I’m sure we could debate forever what our children should learn when they are growing up, and advanced programming skills would probably not appear high on the list, but there are some core skills that most of us would agree upon. Skills such as discipline, working together, being able to express yourself and being able to communicate. Coding may not directly teach these skills but children will learn them as they start to code and play with technology. By taking up coding children will learn logical thinking, problem solving, to experiment, to learn from failure, they will learn to ask for help, and learn that hard work, patience and persistence does pay off in the end. Coding doesn’t have to be a boring, no fun exercise. It can be great fun regardless of how old you are.
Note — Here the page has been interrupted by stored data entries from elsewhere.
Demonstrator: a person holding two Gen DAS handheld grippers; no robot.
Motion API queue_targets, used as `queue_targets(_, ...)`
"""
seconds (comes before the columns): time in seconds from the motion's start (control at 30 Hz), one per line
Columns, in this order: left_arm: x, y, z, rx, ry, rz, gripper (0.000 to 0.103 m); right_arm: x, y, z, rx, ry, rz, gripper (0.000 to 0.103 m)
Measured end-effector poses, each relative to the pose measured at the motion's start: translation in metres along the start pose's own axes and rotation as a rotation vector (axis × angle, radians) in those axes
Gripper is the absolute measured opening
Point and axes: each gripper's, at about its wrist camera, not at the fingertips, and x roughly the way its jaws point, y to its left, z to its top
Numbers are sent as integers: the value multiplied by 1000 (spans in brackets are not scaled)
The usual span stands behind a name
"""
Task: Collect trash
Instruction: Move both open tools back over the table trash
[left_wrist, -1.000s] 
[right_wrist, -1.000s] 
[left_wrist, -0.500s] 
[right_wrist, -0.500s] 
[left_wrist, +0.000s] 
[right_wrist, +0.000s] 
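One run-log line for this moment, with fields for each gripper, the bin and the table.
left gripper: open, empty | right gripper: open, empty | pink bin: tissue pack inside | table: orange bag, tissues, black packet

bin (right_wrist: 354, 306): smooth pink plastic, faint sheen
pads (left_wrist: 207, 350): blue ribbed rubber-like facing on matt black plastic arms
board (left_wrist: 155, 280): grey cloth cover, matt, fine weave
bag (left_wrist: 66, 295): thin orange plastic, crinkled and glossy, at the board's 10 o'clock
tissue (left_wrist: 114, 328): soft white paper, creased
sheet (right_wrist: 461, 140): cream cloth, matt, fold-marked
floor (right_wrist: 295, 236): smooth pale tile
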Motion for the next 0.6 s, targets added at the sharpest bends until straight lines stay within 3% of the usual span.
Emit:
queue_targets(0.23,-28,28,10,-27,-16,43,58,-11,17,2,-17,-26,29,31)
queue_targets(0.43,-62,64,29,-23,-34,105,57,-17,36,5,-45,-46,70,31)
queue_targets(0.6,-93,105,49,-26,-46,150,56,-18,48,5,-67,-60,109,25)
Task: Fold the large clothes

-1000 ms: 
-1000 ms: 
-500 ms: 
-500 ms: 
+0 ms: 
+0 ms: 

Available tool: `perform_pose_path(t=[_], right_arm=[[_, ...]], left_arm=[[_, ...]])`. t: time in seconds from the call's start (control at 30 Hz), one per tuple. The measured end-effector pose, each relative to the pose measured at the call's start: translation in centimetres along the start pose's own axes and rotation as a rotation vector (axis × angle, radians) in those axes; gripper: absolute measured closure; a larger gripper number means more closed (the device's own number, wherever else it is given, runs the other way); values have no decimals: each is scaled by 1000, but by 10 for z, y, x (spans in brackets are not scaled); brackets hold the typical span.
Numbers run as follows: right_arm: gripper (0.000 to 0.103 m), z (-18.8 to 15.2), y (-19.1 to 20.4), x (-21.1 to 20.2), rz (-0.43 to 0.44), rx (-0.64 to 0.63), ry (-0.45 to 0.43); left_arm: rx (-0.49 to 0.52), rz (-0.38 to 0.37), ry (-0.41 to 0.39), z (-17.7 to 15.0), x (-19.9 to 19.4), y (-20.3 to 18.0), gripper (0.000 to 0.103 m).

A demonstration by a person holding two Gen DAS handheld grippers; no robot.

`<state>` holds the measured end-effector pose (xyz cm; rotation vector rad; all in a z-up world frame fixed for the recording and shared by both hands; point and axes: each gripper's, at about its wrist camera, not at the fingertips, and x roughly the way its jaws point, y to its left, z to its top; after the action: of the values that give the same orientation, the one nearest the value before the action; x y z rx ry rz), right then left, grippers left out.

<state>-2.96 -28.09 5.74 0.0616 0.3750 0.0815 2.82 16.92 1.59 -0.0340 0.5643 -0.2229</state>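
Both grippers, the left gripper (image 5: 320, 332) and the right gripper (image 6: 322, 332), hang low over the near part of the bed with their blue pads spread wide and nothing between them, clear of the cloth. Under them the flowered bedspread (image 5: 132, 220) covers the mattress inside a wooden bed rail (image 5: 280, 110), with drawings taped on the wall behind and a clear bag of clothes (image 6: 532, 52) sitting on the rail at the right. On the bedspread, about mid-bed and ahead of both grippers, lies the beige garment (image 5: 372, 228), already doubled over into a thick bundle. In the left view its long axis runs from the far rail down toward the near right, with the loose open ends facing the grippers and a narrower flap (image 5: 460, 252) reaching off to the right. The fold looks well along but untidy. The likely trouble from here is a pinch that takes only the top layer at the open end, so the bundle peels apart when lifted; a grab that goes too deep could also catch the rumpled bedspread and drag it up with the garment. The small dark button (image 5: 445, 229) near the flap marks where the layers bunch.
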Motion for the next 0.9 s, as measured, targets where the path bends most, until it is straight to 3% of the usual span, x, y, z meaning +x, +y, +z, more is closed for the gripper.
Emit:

Using trial and error children will probably create some unexpected and silly results which they will love, but ultimately achieving what they set out to do keeps them coming back for more.

For example; children who are learning how to create a game, may during it’s creation have characters moving in unexpected directions on the screen, but they’re likely to keep on coming back to fix these bugs as the end result will be a game which they made themselves and can come back to and play as often as they like.

At Coding Colossus we believe that in this modern world having computer skills is now a necessity. Even if our children are not learning how to code then they still need to basic skills to survive and thrive in a technology integrated world. Learning to code helps give our children a better understanding of the rapidly changing technology that affects them every day, and learning to code can help our children develop the skills to play a part in this change.

You are never too young, or too old (parents!), to learn to code. Pre-school children can use a tablet or smart phone. By using graphically based coding tools they can learn ’cause and effect’, which helps give them a head start when they start computing as part of the school curriculum, which helps build the foundations for them to be successful in today’s world. One of the great things about learning to code is that it helps build a child’s problem solving skills. Learning to manipulate code means understanding a problem, working out the steps required to solve a problem, testing, revisiting the steps, and choosing between possible options to arrive at a solution. Coding helps our children learn the skills to problem solve, and developing problem solving skills at an early age can only give our children a head start.

Coding is a language, so teaching our children coding at a young age gives them similar benefits to learning a foreign language. They don’t just learn to work with technology easier, they learn to communicate better. All children need to be computer literate if they want to survive and thrive in the modern world. Coding takes this a step further, giving the child an opportunity to learn better ways to interact with the technology around them. They will learn how to solve problems and gain the skills they need to be successful in later in life.